Caching: how to handle “the user is offline”

Shoppex doesn’t currently issue signed offline-validation tokens. Every validate call hits the API live. That means a totally-offline machine can’t validate. Most apps handle this by caching successful validations for a grace period: store the last successful validation timestamp locally (signed by your app’s own key to prevent tampering), and let the app run for N hours / N days before requiring a fresh online call. Pick the grace window based on what’s acceptable in your domain — game keys often run with 24-48 hour grace, business software often runs with 30 days.

SDK note

The official @shoppexio/sdk for Node/TypeScript doesn’t include a dedicated licenses service class yet. You can still call the endpoint via the SDK’s typed raw client:
import { Shoppex } from '@shoppexio/sdk';
const client = new Shoppex({ apiKey: process.env.SHOPPEX_API_KEY });
const response = await client.raw.POST('/dev/v1/licenses/validate', {
  body: { key, product_id, hardware_id },
});
Or just use plain fetch — both work. There’s no C#, .NET, Python, or other language-specific desktop SDK in the repo yet.

Common pitfalls

  • HWID that isn’t stable. Some hardware-id schemes change on OS update or BIOS reset. Test by validating, rebooting, validating again — same HWID? If not, you’ll burn legitimate buyers.
  • Validating on every API call inside the app. Rate limits will hurt you.
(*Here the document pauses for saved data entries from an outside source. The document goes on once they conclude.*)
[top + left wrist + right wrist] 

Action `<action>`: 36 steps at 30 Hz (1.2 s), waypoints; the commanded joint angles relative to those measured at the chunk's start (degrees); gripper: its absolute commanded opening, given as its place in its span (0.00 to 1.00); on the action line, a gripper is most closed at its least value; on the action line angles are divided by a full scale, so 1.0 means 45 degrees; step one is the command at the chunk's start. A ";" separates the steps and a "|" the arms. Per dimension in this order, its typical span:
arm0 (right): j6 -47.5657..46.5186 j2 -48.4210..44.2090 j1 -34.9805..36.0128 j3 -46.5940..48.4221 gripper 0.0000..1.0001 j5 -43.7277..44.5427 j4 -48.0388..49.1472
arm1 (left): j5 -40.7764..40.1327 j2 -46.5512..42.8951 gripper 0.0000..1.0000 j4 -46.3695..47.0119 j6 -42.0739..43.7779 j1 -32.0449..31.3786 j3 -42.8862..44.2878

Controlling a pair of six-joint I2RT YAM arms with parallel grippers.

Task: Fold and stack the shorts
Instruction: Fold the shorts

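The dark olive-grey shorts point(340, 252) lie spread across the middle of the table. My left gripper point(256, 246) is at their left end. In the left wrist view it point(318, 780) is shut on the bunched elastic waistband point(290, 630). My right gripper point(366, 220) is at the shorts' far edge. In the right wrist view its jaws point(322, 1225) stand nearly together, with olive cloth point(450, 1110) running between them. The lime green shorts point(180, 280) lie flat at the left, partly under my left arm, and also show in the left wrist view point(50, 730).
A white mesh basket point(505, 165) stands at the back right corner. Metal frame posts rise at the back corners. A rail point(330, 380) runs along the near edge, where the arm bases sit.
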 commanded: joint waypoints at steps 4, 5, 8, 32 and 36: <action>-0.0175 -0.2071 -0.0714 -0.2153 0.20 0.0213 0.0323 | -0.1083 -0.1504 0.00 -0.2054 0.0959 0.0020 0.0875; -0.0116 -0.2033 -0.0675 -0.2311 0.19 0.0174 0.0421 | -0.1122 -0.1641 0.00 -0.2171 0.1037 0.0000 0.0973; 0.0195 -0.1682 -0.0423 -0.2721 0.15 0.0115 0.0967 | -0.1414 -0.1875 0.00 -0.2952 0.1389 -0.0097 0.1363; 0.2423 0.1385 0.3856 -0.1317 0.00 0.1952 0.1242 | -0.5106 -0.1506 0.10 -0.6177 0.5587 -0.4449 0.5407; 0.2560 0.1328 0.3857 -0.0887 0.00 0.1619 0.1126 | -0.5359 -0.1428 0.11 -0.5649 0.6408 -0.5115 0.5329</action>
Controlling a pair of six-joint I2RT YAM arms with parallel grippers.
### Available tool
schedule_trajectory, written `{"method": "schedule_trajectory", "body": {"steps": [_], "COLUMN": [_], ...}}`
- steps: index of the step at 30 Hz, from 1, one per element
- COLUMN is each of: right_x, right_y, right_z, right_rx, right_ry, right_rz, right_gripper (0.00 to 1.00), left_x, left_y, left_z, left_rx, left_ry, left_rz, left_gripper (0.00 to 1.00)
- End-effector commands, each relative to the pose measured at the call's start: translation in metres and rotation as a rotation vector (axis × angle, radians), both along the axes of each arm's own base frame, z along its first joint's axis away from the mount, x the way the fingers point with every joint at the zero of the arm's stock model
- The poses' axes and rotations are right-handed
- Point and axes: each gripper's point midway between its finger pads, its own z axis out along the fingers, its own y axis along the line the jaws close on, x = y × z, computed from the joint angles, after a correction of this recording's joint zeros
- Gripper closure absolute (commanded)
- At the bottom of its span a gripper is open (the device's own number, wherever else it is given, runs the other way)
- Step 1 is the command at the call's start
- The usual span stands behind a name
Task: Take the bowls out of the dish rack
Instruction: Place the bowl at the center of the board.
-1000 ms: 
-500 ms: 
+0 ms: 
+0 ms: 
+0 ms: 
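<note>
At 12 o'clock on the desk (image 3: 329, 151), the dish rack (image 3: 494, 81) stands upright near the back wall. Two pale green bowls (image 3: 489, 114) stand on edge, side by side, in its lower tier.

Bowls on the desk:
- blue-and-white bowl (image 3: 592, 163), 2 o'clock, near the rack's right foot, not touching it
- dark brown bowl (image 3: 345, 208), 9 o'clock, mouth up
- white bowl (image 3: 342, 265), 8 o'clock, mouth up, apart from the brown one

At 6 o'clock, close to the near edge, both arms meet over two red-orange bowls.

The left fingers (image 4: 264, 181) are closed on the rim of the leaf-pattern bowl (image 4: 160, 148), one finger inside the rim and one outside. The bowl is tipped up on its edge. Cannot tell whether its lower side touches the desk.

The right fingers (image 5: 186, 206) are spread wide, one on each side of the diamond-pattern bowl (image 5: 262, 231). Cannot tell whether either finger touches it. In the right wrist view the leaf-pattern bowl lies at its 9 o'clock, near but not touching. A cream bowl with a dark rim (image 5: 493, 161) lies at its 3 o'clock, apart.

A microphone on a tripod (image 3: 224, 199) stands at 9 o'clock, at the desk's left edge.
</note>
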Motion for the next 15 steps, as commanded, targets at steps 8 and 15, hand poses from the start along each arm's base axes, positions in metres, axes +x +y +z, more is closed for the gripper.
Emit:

Validate on launch + every N hours; cache between.
  • Not handling 429. Even a well-behaved app gets rate-limited if a user manually retries 10x. Honor retry-after.
  • No fallback for transient errors. Network blip ≠ invalid license. On 500/503/ connection errors, fall back to your cached grace window, don’t lock the user out.